Gdzie i kiedy pojawią się kolumny
Zgodnie z zapowiedziami Sztabu Generalnego, przejazdy wojskowych formacji obejmą większość województw. „Pojazdy wojskowe będą przemieszczać się niemal we wszystkich województwach, na autostradach, drogach ekspresowych i krajowych. Przejazdy kolumn będą także elementem szkolenia” – wyjaśniono.
Przez kilka tygodni kierowcy mogą spodziewać się widoku długich kolumn, w których każdy pojazd ma swoje miejsce i określone zadania.
Ścisłe zasady poruszania się
Kolumny są organizowane zgodnie z restrykcyjnymi przepisami. Mogą składać się maksymalnie z 20 pojazdów, a odległość między nimi nie może być mniejsza niż 500 metrów. Gdy w kolumnie znajduje się sześć lub więcej pojazdów, pierwszy i ostatni oznaczone są pomarańczową tablicą z symbolem trzech ciężarówek. Dodatkowo, pierwszy pojazd ma niebieską chorągiewkę, a ostatni – zieloną. Wszystkie muszą poruszać się z włączonymi światłami.
Sztab przypomina, że „wyprzedzanie kolumn jest dozwolone, ale manewr musi być nieprzerwany, a wjeżdżanie między pojazdy zabronione”.
Bezpieczeństwo pod kontrolą służb
Żandarmeria Wojskowa oraz specjalne pododdziały regulacji ruchu czuwają nad bezpieczeństwem przejazdów. W działaniach uczestniczy również policja i władze lokalne.
Dyskrecja przede wszystkim
W komunikacie armii zwrócono uwagę także na inny aspekt – publikowanie informacji o ruchach wojsk jest zabronione. „Nie należy publikować zdjęć, lokalizacji, dat ani godzin przejazdów kolumn, jak również danych dotyczących wylotów i lądowań wojskowych statków powietrznych” – ostrzega wojsko.

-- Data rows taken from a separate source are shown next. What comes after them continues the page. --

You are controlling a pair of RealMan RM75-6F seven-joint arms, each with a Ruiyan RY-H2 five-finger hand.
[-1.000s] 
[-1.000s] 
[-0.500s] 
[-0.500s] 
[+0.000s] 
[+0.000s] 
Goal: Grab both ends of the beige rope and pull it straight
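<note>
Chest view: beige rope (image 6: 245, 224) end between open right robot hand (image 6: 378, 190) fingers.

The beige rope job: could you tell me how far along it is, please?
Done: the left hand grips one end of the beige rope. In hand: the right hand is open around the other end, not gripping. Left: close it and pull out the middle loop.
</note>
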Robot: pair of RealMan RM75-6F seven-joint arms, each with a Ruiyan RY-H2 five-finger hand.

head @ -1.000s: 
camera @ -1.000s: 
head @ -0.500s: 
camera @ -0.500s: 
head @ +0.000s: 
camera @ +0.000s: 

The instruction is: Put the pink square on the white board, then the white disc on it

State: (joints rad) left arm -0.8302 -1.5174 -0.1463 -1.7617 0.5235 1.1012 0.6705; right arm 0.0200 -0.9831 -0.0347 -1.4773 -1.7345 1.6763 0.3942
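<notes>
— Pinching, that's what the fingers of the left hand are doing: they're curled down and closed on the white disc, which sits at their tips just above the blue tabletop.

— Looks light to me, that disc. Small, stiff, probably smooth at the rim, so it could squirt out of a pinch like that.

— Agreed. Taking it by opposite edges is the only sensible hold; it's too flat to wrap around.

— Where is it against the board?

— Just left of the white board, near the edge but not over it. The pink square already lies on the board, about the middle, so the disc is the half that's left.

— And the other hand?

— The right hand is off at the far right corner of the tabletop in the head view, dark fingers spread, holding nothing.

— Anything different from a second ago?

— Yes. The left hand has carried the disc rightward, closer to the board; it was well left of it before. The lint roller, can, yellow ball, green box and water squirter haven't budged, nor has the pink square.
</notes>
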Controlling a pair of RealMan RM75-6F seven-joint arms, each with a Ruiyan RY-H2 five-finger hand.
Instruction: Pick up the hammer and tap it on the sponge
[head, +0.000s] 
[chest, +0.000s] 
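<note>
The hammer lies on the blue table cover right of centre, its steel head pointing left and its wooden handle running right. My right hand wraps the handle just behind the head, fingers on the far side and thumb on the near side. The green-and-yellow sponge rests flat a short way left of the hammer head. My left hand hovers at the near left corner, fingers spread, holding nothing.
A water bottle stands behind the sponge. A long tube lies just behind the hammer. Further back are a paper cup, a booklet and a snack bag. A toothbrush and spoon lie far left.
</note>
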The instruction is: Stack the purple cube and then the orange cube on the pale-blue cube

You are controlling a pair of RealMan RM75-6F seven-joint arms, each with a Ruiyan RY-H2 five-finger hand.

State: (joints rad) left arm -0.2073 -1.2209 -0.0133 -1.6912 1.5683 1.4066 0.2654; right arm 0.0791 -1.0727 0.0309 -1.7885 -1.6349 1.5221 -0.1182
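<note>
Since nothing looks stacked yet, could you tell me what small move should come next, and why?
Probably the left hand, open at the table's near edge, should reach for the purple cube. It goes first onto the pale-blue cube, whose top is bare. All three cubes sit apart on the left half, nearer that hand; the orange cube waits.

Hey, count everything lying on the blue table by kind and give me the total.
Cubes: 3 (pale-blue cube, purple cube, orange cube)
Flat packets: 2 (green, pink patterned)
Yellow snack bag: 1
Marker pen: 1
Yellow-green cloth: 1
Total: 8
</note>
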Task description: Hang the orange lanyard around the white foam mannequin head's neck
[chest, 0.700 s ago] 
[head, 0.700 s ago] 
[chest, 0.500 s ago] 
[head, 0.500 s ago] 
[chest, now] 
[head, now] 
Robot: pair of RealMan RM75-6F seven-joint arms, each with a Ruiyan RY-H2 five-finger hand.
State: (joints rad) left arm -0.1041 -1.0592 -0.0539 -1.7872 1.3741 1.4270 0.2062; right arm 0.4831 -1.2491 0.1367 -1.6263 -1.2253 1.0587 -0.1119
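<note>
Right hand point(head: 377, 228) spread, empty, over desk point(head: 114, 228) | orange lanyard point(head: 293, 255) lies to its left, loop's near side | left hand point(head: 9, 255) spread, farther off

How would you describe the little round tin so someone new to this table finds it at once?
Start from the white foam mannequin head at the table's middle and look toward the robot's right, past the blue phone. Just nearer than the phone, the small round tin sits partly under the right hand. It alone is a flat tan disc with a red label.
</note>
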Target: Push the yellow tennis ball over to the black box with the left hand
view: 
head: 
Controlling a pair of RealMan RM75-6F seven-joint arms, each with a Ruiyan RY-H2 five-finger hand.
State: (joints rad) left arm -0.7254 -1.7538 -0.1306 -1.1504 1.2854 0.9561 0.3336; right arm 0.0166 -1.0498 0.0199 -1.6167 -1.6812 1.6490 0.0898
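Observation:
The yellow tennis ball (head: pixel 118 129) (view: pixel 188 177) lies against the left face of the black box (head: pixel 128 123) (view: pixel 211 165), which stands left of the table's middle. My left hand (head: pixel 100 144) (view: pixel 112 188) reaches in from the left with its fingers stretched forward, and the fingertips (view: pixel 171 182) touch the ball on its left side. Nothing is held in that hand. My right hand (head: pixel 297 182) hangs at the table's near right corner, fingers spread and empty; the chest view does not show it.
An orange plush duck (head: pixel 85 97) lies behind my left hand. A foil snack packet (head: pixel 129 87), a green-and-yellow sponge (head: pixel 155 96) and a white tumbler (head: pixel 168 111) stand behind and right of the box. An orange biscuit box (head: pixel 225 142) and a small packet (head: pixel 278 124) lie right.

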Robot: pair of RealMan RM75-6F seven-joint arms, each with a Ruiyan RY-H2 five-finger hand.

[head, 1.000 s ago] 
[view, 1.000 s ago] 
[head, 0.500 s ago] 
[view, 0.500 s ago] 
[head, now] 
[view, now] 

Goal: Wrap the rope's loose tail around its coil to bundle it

Za kulisami wzmożonego ruchu kryje się „Żelazny Obrońca-25” – największe ćwiczenia Wojska Polskiego w tym roku. Weźmie w nich udział aż 34 tys. żołnierzy polskich i sojuszniczych, a wykorzystanych zostanie ponad 600 jednostek sprzętu. Ćwiczenia odbywać się będą na poligonach w Orzyszu, Nowej Dębie, Ustce, a także poza wyznaczonymi terenami.
Międzynarodowy kontekst
Manewry postrzegane są jako reakcja na rosyjsko-białoruskie ćwiczenia „Zapad-2025”, w których – jak mówił Wołodymyr Zełenski – ma uczestniczyć nawet 150 tys. żołnierzy. Władysław Kosiniak-Kamysz podkreślał, że odpowiedzią Polski i NATO będzie właśnie „Żelazny Obrońca”.
Sztab Generalny zapewnia, że manewry nie są wymierzone w żadne państwo. „Ich celem jest pokazanie jedności, profesjonalizmu oraz konsekwentnego zwiększania zdolności bojowych sojuszników NATO. To także dowód na to, że Siły Zbrojne RP przechodzą dynamiczną transformację, zwiększają swój potencjał obronny i stanowią kluczowy element systemu bezpieczeństwa Europy Środkowo-Wschodniej”.